**Task statement**. From the first line to the last, please write out the data exactly.

**Information shown**.
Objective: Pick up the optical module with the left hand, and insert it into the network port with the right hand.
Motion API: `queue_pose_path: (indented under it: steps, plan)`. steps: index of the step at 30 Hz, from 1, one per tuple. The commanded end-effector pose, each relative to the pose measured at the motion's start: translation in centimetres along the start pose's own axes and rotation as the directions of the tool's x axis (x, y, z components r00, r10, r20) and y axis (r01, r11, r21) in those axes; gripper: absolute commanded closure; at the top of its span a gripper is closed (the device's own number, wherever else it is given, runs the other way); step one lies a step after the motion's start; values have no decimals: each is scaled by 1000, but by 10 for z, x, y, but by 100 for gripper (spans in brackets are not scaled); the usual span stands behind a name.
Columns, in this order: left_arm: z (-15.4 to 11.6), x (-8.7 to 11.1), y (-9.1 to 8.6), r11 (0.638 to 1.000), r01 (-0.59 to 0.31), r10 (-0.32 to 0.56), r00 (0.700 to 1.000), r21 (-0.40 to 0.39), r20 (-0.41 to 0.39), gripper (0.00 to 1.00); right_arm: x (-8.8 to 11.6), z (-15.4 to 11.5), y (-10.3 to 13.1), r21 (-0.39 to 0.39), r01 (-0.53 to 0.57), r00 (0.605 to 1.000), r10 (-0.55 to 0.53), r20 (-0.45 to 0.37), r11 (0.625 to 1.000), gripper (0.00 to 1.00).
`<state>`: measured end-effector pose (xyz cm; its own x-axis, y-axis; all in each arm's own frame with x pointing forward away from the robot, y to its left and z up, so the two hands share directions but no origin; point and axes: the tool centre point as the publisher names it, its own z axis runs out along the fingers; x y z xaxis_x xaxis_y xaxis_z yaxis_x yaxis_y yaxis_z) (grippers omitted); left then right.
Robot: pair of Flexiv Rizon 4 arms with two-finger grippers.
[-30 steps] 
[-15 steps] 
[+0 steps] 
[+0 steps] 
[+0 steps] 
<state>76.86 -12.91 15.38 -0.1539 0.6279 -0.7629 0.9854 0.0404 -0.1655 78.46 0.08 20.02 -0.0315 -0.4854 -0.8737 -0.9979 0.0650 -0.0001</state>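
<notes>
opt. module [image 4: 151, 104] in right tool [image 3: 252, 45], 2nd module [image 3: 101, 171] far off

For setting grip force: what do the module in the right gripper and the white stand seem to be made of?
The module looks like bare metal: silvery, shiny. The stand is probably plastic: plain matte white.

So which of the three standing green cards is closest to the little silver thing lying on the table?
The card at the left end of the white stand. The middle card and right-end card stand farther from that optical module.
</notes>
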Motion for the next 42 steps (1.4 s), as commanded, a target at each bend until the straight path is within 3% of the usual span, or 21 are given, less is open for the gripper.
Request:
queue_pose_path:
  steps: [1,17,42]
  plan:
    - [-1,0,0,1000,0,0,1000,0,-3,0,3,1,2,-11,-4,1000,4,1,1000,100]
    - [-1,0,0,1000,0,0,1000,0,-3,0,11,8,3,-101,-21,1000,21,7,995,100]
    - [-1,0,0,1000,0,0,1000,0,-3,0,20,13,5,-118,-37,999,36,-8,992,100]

**Answer box**.
Objective: Pick up the optical module with the left hand, and insert it into the network port with the right hand.
Motion API: `queue_pose_path: (indented under it: steps, plan)`. steps: index of the step at 30 Hz, from 1, one per tuple. The commanded end-effector pose, each relative to the pose measured at the motion's start: translation in centimetres along the start pose's own axes and rotation as the directions of the tool's x axis (x, y, z components r00, r10, r20) and y axis (r01, r11, r21) in those axes; gripper: absolute commanded closure; at the top of its span a gripper is closed (the device's own number, wherever else it is given, runs the other way); step one lies a step after the motion's start; values have no decimals: each is scaled by 1000, but by 10 for z, x, y, but by 100 for gripper (spans in brackets are not scaled); the usual span stands behind a name.
Columns, in this order: left_arm: z (-15.4 to 11.6), x (-8.7 to 11.1), y (-9.1 to 8.6), r11 (0.638 to 1.000), r01 (-0.59 to 0.31), r10 (-0.32 to 0.56), r00 (0.700 to 1.000), r21 (-0.40 to 0.39), r20 (-0.41 to 0.39), gripper (0.00 to 1.00); right_arm: x (-8.8 to 11.6), z (-15.4 to 11.5), y (-10.3 to 13.1), r21 (-0.39 to 0.39), r01 (-0.53 to 0.57), r00 (0.605 to 1.000), r10 (-0.55 to 0.53), r20 (-0.45 to 0.37), r11 (0.625 to 1.000), gripper (0.00 to 1.00).
`<state>`: measured end-effector pose (xyz cm; its own x-axis, y-axis; all in each arm's own frame with x pointing forward away from the robot, y to its left and z up, so the two hands share directions but no origin; point and axes: the tool centre point as the publisher names it, its own z axis runs out along the fingers; x y z xaxis_x xaxis_y xaxis_z yaxis_x yaxis_y yaxis_z) (grippers omitted); left then right.
Robot: pair of Flexiv Rizon 4 arms with two-finger grippers.
[-30 steps] 
[-15 steps] 
[+0 steps] 
[+0 steps] 
[+0 steps] 
<state>76.86 -12.91 15.38 -0.1539 0.6279 -0.7629 0.9854 0.0404 -0.1655 78.46 0.08 20.02 -0.0315 -0.4854 -0.8737 -0.9979 0.0650 -0.0001</state>
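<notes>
opt. module [image 4: 151, 104] in right tool [image 3: 252, 45], 2nd module [image 3: 101, 171] far off

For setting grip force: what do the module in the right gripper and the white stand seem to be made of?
The module looks like bare metal: silvery, shiny. The stand is probably plastic: plain matte white.

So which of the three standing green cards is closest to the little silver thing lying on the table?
The card at the left end of the white stand. The middle card and right-end card stand farther from that optical module.
</notes>
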Motion for the next 42 steps (1.4 s), as commanded, a target at each bend until the straight path is within 3% of the usual span, or 21 are given, less is open for the gripper.
Request:
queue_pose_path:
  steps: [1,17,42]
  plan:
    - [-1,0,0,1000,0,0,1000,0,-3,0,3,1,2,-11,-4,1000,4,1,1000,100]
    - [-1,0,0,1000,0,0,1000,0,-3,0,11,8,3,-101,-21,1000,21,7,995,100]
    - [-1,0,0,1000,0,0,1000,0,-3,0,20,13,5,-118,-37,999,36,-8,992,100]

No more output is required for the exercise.